__Exercise description__. Hand back every line from the beginning of the data below through the line containing "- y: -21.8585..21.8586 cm", word for word and free of pictures.
Exercise inputs: Begin
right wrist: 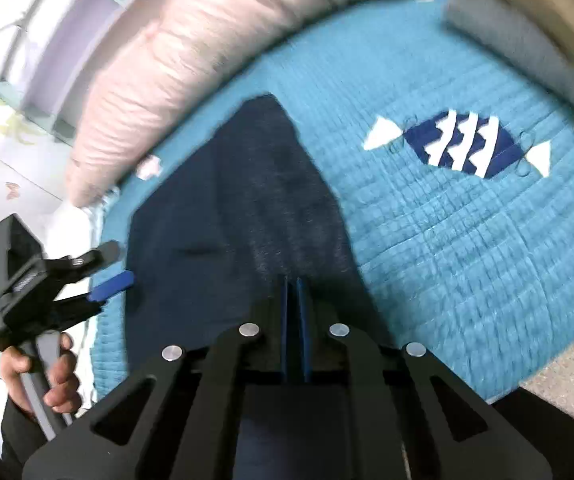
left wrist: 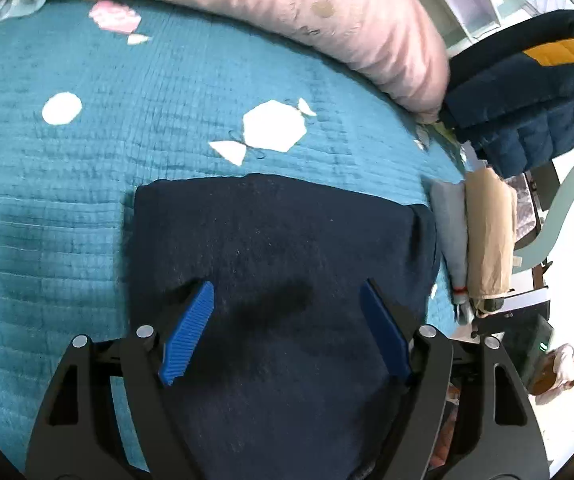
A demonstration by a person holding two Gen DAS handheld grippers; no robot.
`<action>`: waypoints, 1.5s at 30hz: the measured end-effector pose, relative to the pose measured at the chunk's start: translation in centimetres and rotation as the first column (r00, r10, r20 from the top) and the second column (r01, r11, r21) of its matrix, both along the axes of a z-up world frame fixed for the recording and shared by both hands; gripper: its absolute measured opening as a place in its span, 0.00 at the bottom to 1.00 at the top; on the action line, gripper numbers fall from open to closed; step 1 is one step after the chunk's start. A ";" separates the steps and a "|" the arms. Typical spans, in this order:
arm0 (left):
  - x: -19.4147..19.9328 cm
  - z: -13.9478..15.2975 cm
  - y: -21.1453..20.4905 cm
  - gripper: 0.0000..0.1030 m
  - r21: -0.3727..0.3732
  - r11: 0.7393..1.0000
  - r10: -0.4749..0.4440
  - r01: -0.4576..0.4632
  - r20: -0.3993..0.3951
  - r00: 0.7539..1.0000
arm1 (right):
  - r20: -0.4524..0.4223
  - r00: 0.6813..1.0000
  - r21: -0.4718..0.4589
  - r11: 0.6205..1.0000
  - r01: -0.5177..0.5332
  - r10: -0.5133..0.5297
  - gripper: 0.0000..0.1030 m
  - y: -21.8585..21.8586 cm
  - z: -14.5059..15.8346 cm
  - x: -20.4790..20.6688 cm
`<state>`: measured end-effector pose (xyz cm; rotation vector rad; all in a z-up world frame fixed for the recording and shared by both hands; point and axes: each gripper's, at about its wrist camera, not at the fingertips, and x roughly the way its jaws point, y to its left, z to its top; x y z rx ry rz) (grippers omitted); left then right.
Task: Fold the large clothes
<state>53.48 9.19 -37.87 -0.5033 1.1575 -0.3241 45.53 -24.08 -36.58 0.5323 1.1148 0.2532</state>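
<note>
A dark navy garment [left wrist: 279, 264] lies folded flat on a teal quilt [left wrist: 47, 184]. My left gripper [left wrist: 287, 320] is open above it, its blue pads [left wrist: 187, 332] spread wide and empty. In the right wrist view the same garment [right wrist: 215, 216] rises in a fold toward my right gripper [right wrist: 295, 300], whose blue pads are pressed together on the garment's edge, lifting it. The left gripper [right wrist: 107, 268] also shows there at the left, open, held by a hand, at the garment's left edge.
A long pink pillow [left wrist: 287, 12] runs along the quilt's far side. Folded grey [left wrist: 451, 232] and beige [left wrist: 487, 236] clothes lie at the quilt's right edge. A navy and yellow cushion [left wrist: 527, 92] sits beyond. The quilt has candy patches [right wrist: 463, 144].
</note>
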 end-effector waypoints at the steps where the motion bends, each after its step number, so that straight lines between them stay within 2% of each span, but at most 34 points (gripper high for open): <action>1: 0.2 0.1 -0.4 0.73 0.024 1.000 -0.012 0.012 0.007 1.000 | -0.046 0.999 -0.032 0.999 0.020 -0.022 0.00 -0.4 -1.3 0.3; 3: 0.7 0.0 -1.8 0.73 0.106 0.993 -0.057 0.055 0.013 0.998 | -0.090 0.996 -0.033 0.999 0.007 -0.010 0.00 -0.5 -3.2 0.6; 5: 1.1 -0.7 -2.8 0.71 0.176 0.982 -0.070 0.069 0.003 0.998 | -0.097 0.995 -0.032 0.999 0.014 -0.017 0.00 -0.6 -3.6 0.8; 7: 1.2 -1.5 -3.0 0.71 0.202 0.977 -0.070 0.070 -0.009 0.998 | -0.094 0.996 -0.072 0.997 -0.003 -0.004 0.00 0.0 -3.5 1.0; 9: 1.0 -1.4 -3.1 0.71 0.212 0.975 -0.070 0.069 -0.002 0.998 | -0.097 0.995 -0.069 0.998 -0.001 -0.006 0.00 0.2 -3.5 1.2; 13: -1.2 0.4 -2.3 0.74 0.174 0.982 -0.088 0.076 0.064 0.994 | -0.070 0.997 0.055 0.998 0.043 -0.039 0.06 -1.8 -2.4 0.0; 14: -2.3 0.9 -1.7 0.74 0.146 0.987 -0.083 0.071 0.073 0.994 | -0.057 0.997 0.076 0.996 0.051 -0.046 0.14 -2.2 -2.1 -0.5; 15: -3.2 1.3 -1.2 0.76 0.139 0.989 -0.067 0.056 0.078 0.995 | -0.038 0.997 0.102 0.993 0.066 -0.062 0.30 -2.8 -1.5 -1.4; 17: -5.2 1.6 -0.3 0.77 0.142 0.990 -0.030 0.019 0.076 0.997 | -0.017 0.995 0.132 0.987 0.095 -0.094 0.41 -3.8 -0.7 -2.9; 19: -7.0 1.3 0.4 0.77 0.132 0.991 -0.002 -0.005 0.055 0.998 | -0.004 0.995 0.142 0.985 0.102 -0.102 0.43 -4.4 -0.3 -4.0; 21: -8.6 0.5 0.7 0.77 0.136 0.990 0.022 -0.024 0.014 1.000 | -0.018 0.994 0.091 0.990 0.111 -0.110 0.43 -4.7 -0.3 -4.8; 25: -11.6 -1.6 0.4 0.78 0.156 0.987 0.040 -0.029 -0.067 0.997 | -0.066 0.990 0.087 0.988 0.128 -0.122 0.43 -5.1 -0.7 -6.1; 28: -13.0 -4.1 -0.1 0.80 0.137 0.990 0.051 -0.027 -0.174 0.983 | -0.116 0.986 0.091 0.987 0.133 -0.122 0.45 -5.7 -1.5 -7.3; 32: -14.3 -5.0 0.7 0.80 0.054 0.994 0.108 -0.099 -0.214 0.971 | -0.150 0.979 0.086 0.985 0.149 -0.135 0.46 -5.8 -1.9 -8.4; 38: -14.7 -4.8 0.2 0.80 0.071 0.994 0.099 -0.085 -0.212 0.972 | -0.165 0.981 0.121 0.985 0.127 -0.106 0.49 -5.2 -2.2 -8.8; 45: -14.4 -4.7 -0.1 0.80 0.072 0.994 0.091 -0.077 -0.218 0.972 | -0.215 0.974 0.115 0.988 0.101 -0.074 0.50 -4.1 -3.2 -9.3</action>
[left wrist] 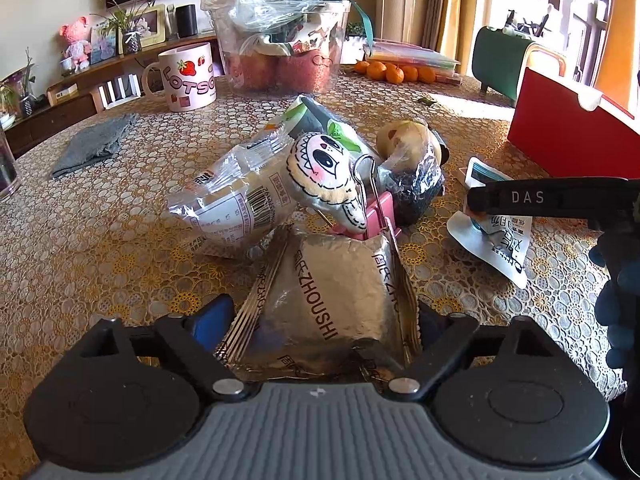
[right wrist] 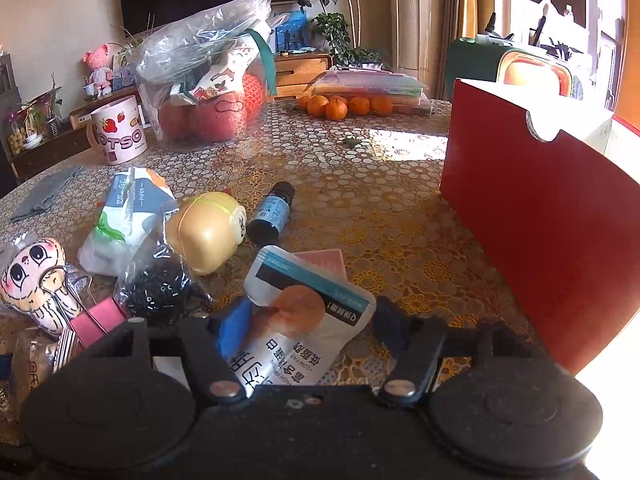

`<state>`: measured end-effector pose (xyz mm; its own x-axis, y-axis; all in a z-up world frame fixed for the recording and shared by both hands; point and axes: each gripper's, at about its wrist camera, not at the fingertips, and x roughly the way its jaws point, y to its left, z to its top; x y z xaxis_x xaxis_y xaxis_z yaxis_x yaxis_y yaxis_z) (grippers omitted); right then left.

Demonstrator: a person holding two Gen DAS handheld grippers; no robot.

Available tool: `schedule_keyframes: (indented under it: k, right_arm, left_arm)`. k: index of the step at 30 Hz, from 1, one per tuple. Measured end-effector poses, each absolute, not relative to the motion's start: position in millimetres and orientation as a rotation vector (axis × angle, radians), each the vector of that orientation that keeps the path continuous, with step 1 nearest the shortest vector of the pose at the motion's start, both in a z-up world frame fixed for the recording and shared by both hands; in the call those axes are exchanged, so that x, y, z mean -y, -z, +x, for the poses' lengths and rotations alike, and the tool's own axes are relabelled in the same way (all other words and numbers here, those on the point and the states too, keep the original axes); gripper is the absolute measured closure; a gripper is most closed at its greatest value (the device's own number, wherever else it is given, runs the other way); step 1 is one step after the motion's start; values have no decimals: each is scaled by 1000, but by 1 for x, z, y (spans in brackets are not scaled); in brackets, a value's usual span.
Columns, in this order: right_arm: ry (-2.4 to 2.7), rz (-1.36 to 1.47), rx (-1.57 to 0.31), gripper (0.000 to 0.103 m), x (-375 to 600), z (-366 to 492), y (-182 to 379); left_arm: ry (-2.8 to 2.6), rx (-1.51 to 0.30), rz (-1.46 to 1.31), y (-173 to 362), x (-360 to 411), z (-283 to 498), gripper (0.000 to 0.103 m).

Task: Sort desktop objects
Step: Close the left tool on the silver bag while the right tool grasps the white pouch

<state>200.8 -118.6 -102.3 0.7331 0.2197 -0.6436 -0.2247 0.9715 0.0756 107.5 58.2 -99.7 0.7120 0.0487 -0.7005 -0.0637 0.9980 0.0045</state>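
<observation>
My left gripper (left wrist: 320,320) has a silver ZHOUSHI foil packet (left wrist: 332,292) between its blue fingers, which press its sides. Beyond it lie a plush doll (left wrist: 328,180), a pink binder clip (left wrist: 380,216) and a clear snack bag (left wrist: 236,200). My right gripper (right wrist: 312,324) straddles a white and teal snack pouch (right wrist: 304,320); its fingers stand apart at the pouch's edges. That pouch also shows in the left wrist view (left wrist: 496,240) under the right gripper's black body (left wrist: 552,198). A blue bottle (right wrist: 272,212), a yellow squishy toy (right wrist: 208,232) and a black scrubber in a bag (right wrist: 160,288) lie nearby.
A red box (right wrist: 540,232) stands at the right. A tissue pack (right wrist: 124,216), a pink card (right wrist: 324,260), a strawberry mug (right wrist: 120,132), a clear bucket of apples (right wrist: 212,108), oranges (right wrist: 344,106) and a grey cloth (left wrist: 96,144) sit on the lace-covered table (right wrist: 380,208).
</observation>
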Motion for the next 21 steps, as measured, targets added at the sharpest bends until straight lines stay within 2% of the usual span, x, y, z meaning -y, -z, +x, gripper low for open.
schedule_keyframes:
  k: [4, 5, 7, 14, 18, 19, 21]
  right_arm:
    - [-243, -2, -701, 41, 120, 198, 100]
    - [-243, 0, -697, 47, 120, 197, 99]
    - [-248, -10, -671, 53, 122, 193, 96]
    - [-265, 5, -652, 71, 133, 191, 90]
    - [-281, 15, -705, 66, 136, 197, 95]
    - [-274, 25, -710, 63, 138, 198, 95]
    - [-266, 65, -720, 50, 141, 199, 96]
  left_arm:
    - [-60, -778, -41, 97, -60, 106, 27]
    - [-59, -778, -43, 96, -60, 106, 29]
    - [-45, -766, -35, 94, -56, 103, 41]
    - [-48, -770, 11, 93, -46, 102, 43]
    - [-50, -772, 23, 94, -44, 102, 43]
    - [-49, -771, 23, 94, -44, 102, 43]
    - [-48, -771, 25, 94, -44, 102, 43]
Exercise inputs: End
__Solution to this exercise__.
right wrist: 
left wrist: 
A demonstration by a person holding two Gen DAS handheld grippers; no robot.
`<action>`: waypoints, 1.5s at 30hz: the measured end-effector pose, relative to the pose measured at the chunk's start: translation in centimetres and rotation as the first column (r00, r10, r20 from the top) and the second column (r01, r11, r21) of its matrix, both along the axes of a z-up world frame fixed for the recording and shared by both hands; gripper: its absolute measured opening as a place in its span, 0.00 at the bottom to 1.00 at the top; on the action line, gripper numbers fall from open to closed; step 1 is one step after the chunk's start. A ";" separates the steps and a "|" the arms. Typical spans, in this order:
arm0 (left):
  - x: -19.4147..19.9328 cm
  - z: -13.9478..15.2975 cm
  - y: -21.1453..20.4905 cm
  - gripper: 0.0000..0.1030 m
  - r21: -0.3727..0.3732
  - r11: 0.7393..1.0000
  - r10: -0.4749..0.4440
  - r01: -0.4576..0.4632
  - r20: -0.3993..0.3951
  - r00: 0.7539..1.0000
arm1 (right):
  - r20: -0.4524..0.4223
  - r00: 0.6813..1.0000
  - r21: -0.4718..0.4589
  - r11: 0.6205..1.0000
  - r01: -0.5177..0.5332
  - r10: -0.5133..0.5297
  - gripper: 0.0000..0.1030 m
  - y: -21.8585..21.8586 cm

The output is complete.